◆ TASK DETAILS ◆
The records below hold a stretch from the line with "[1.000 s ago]" through the line with "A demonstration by"; return exactly those lines, ends included, and nothing more.

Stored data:
○ ○ ○ ○ ○

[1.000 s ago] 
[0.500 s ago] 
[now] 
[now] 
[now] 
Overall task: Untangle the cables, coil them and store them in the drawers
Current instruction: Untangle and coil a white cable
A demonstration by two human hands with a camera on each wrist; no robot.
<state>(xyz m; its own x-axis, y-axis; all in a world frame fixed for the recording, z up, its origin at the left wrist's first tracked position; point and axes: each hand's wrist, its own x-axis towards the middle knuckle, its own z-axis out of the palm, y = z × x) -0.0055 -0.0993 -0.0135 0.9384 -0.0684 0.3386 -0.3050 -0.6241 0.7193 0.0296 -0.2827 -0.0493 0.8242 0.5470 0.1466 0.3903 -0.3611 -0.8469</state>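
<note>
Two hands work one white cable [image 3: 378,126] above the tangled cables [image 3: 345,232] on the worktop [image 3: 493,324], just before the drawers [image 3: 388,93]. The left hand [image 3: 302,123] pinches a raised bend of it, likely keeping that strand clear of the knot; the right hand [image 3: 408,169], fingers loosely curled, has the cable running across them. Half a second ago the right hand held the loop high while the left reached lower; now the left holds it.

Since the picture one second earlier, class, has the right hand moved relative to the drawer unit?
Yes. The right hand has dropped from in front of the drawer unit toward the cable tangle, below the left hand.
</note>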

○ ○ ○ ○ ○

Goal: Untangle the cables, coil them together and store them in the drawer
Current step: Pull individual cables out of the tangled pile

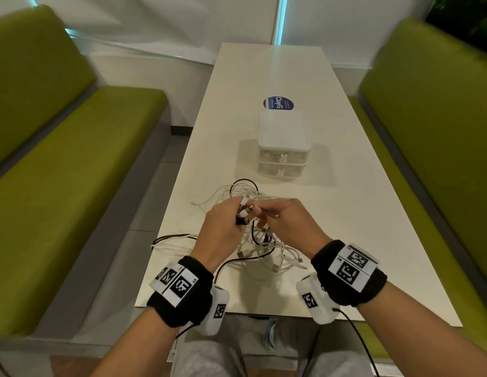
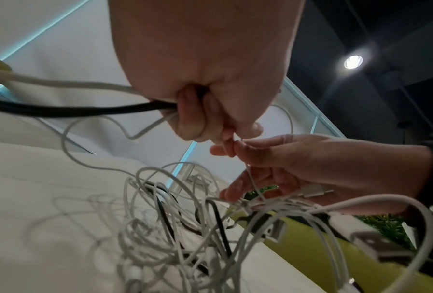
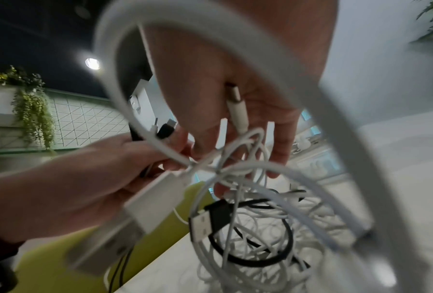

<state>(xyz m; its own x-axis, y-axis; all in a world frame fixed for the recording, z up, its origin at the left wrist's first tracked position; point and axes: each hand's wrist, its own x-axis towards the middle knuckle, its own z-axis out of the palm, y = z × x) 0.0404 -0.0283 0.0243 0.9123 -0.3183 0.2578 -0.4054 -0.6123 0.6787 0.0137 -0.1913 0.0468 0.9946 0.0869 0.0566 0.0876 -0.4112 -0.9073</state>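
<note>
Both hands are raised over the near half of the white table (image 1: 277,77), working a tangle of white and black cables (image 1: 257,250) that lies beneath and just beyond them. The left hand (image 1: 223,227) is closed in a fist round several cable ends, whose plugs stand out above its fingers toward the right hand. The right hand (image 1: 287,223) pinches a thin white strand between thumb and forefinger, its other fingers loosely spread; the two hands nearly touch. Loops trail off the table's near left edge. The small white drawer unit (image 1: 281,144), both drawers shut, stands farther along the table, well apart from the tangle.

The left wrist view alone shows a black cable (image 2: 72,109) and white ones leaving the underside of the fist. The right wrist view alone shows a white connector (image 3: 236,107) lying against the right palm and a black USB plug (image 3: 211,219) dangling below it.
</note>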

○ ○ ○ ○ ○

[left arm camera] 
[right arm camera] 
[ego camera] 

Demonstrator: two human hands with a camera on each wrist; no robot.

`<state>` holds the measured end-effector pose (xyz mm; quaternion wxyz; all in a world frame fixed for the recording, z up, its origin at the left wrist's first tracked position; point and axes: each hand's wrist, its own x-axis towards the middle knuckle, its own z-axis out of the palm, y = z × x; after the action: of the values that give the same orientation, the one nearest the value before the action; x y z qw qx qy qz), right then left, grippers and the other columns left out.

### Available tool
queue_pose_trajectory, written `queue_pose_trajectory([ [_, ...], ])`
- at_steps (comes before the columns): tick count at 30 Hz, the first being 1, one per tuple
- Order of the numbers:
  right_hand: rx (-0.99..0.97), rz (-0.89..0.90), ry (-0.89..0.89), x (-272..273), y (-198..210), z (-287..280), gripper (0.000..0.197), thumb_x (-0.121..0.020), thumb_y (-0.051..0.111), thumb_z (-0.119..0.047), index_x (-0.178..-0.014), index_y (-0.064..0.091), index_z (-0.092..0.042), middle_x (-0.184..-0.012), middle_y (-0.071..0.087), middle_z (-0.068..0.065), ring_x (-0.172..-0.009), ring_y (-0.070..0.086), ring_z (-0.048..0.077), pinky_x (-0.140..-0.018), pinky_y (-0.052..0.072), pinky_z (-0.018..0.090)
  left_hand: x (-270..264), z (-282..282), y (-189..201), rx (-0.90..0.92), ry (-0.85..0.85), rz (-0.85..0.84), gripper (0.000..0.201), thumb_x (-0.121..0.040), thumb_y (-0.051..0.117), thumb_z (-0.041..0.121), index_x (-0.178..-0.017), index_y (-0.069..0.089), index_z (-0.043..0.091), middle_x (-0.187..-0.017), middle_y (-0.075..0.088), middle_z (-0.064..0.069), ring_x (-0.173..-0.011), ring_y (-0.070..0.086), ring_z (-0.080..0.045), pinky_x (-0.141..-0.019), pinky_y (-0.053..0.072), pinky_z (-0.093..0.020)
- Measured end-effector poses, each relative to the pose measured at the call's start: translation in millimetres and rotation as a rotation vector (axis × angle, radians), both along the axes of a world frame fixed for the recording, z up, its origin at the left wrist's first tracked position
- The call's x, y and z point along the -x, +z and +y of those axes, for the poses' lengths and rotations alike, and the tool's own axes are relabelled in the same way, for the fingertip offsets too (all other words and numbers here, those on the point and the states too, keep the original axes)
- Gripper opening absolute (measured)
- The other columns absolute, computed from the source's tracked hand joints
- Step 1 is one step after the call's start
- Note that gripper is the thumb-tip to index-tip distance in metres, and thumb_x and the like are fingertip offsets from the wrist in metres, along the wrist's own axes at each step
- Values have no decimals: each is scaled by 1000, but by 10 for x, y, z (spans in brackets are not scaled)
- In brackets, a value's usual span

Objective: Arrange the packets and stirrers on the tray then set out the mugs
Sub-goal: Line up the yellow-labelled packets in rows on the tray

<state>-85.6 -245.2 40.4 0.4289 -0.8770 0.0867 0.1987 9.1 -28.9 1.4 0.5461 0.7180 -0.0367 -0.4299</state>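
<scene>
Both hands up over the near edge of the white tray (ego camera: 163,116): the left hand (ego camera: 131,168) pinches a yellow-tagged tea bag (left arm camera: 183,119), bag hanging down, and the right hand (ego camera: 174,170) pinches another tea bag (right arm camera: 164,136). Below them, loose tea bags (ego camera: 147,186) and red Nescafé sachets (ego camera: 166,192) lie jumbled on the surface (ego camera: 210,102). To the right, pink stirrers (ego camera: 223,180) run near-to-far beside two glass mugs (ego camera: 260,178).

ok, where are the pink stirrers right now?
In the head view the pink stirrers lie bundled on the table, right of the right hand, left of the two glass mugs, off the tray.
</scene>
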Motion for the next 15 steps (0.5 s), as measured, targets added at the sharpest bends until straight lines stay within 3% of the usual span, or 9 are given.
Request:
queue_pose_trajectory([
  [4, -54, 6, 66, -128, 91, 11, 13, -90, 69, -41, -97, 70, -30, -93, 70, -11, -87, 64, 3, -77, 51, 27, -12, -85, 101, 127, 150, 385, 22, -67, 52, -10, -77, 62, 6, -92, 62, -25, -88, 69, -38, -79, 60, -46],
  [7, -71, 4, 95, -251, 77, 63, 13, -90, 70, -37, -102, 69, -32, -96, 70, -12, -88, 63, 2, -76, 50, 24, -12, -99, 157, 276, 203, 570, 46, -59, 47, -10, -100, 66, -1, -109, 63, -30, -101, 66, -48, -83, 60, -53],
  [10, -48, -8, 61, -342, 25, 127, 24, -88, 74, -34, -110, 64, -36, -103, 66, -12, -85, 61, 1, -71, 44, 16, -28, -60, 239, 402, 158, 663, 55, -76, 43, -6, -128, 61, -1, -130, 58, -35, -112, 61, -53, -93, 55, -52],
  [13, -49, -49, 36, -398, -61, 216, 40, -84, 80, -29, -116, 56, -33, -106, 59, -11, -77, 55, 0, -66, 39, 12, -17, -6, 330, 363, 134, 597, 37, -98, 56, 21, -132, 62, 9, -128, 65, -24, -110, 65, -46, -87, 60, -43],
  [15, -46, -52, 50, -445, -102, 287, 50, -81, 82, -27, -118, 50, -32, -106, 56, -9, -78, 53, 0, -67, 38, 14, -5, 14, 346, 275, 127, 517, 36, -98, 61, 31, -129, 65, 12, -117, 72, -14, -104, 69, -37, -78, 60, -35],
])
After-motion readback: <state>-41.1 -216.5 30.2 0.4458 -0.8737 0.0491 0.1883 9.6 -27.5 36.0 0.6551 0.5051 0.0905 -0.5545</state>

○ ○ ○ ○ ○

◆ WRITTEN SOLUTION ◆
[1.000 s ago] 
[0.500 s ago] 
[now] 
[now] 
[now] 
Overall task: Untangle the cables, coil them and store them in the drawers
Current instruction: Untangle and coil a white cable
A demonstration by two human hands with a camera on each wrist; no robot.

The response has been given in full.